Novo’s Phase 3 HIBISCUS trial evaluating Etavopivat for sickle cell disease met both primary endpoints, with the treatment helping reduce the number of painful vaso-occlusive crises and delaying the median time to first crisis by nearly four months compared with placebo.
In contrast, Agios’ Phase 3 RISE UP trial of Mitapivat in sickle cell disease fell short of key goals last November. While Mitapivat reduced the yearly rate of sickle cell pain crises compared to placebo, the difference was not statistically significant. Moreover, patients did not show any improvement in fatigue levels from baseline.
Sickle cell disease is a hereditary condition in which red blood cells become hard and sickle-shaped, making them difficult to move through blood vessels. This can block blood flow, causing pain and organ damage. The disease can lead to complications such as pain crises, anemia, infections, stroke, and long-term organ problems.
The once-daily oral therapy also showed strong improvements in hemoglobin levels, with 48.7% of patients seeing an increase, compared to 7.2% on placebo. Novo Nordisk plans to seek its first regulatory approval in the second half of 2026.

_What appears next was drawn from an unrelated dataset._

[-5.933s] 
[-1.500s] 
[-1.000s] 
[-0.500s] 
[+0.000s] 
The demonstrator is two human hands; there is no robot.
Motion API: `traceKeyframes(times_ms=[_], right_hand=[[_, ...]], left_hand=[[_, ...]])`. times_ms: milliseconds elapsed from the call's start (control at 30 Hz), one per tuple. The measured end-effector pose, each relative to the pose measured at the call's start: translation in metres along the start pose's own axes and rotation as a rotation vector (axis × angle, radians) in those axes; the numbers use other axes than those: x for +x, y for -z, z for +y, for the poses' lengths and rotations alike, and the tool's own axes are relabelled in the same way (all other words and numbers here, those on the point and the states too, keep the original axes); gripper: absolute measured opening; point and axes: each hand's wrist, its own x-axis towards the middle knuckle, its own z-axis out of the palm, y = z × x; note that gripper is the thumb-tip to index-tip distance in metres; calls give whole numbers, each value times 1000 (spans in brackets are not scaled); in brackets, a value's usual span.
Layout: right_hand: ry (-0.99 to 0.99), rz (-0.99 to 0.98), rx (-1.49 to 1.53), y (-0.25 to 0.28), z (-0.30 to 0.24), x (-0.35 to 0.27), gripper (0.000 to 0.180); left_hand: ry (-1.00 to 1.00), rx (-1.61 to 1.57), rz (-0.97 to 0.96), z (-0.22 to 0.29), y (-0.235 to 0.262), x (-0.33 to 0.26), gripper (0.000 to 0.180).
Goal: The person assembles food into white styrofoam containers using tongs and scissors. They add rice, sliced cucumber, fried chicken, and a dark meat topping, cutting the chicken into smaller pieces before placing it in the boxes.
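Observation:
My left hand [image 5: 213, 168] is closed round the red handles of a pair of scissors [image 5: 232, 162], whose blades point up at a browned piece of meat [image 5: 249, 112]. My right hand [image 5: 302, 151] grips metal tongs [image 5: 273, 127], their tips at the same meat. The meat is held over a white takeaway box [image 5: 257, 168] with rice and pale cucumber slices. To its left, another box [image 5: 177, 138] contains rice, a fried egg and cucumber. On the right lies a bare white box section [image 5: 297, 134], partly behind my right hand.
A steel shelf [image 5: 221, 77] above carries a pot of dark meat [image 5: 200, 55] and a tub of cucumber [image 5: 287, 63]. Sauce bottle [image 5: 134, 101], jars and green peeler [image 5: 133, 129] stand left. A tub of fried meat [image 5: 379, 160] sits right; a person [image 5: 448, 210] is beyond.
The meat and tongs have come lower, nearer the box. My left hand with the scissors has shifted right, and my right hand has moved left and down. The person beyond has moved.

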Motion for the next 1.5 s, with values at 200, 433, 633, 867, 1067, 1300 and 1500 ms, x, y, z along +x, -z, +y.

Truist’s Gregory Renza said Novo Nordisk’s positive Phase 3 data could weigh on Agios’ shares. He described the update as a competitive overhang that may limit the stock’s ability to rebound toward $40. AGIO shares traded around $27 at noon on Monday.
Renza believes much of the impact from mixed data is already reflected in Agios’ valuation. He still sees a role for Mitapivat in treating sickle cell disease and expects the company to benefit from its growing presence and credibility in the hematology space. Renza maintained a “Buy” rating with a $39 price target for Agios.
Despite the sharp intraday slide, retail sentiment on AGIO changed to ‘bullish’ from ‘neutral,’ amid ‘high’ message volumes.
One user said AGIO stock is a good “long-term investment.”
Year to date, AGIO shares fell 3.6%.